The automobile was invented in Germany by Karl Benz. It was Henry Ford who built the first true automotive empire, put a car within reach of every American family and paid the wages that helped build the middle class. The Wright brothers invented the airplane on a North Carolina beach, and American industry carried that 12-second flight all the way to the jet age and the surface of the moon. Sometimes we invent the breakthrough, and sometimes we scale it past what anyone thought possible. Either way, the way of the American entrepreneur is turning innovation into prosperity for the masses.

Artificial intelligence is ours to lead. The breakthroughs of this era were built in American laboratories, funded by American capital and carried to the world by American companies. That is not an accident. It is the product of a system that rewards risk, protects ownership and lets the person who builds something valuable keep the fruits of his labor.

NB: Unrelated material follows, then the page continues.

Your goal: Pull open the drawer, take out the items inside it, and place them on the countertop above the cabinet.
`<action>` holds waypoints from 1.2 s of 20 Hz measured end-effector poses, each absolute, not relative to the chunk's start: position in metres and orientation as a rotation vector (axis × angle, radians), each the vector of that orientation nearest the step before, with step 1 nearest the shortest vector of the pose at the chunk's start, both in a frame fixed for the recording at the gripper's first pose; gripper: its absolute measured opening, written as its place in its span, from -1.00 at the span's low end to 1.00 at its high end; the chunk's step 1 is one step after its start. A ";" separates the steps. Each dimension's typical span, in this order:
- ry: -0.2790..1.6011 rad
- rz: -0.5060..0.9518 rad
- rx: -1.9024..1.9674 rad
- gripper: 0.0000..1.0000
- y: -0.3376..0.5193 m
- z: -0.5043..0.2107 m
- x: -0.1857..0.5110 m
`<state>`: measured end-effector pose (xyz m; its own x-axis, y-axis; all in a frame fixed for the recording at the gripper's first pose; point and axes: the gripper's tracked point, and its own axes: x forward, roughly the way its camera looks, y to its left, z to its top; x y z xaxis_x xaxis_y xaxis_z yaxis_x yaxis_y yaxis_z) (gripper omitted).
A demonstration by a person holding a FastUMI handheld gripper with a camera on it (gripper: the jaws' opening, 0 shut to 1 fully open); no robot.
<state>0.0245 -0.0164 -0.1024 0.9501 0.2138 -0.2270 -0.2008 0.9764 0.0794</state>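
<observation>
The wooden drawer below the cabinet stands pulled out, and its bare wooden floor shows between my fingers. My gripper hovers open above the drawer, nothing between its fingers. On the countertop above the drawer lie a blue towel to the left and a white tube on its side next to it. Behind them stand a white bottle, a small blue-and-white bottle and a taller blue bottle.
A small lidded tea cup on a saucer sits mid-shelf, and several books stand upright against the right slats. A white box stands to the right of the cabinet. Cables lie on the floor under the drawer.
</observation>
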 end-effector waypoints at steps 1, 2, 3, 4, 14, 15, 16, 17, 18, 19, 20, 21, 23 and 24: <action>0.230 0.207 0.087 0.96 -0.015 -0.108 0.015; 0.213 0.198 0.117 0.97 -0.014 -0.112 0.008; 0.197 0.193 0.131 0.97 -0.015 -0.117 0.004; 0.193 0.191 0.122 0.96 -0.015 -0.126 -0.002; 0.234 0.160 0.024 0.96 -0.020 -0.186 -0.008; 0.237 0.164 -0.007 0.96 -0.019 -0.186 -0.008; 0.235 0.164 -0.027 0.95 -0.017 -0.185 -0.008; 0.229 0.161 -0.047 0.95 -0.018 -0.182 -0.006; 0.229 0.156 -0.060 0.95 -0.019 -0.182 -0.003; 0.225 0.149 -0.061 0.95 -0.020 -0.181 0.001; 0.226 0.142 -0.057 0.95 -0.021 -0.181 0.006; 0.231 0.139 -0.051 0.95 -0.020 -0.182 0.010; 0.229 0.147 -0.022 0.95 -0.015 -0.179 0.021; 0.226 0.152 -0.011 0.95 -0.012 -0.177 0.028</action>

Global leadership is not something that we are entitled to; it is earned in every generation. There are powers that be who intend to take it from us. Beijing understands exactly what is at stake and is pouring resources into matching us, because whoever sets the standards for artificial intelligence will shape the century that follows. The question is not whether the world will be transformed by this technology. The question is whose values get written into it. I would rather those values be freedom, opportunity and the dignity of the individual than surveillance and the heavy hand of the state.

Winning will take more than good intentions. Hard work, grit and the conviction that the greater good comes from growth and not stagnation are fundamentally American values, and they have to be upheld as we build what comes next. Whether we build in atoms or bits, there has never been a time like this to use the freedom we have as Americans to build businesses that support our lives, our families and our communities. We did not lay a transcontinental railroad or put men on the moon by asking permission a thousand times. We decided those things were worth doing, and then we did them.

We should never lose sight of the Americans — workers, technologists and capitalists — who made this the most meritocratic, democratic and prosperous nation in the world. The same spirit that drove Rockefeller, Ford and the Wright brothers is alive in the founder writing code at midnight and the small business owner using these tools to compete with companies a hundred times her size. Artificial intelligence should amplify that person, not replace her.

This is not the time to take our foot off the gas, overregulate or become “doomers.” Power through, build great things, create jobs and profits, and do your part to make the next 250 years as great as the first 250. The men and women who came before us handed us a country that leads the world. We owe it to them, and to everyone who comes after, to hand it on stronger than we found it.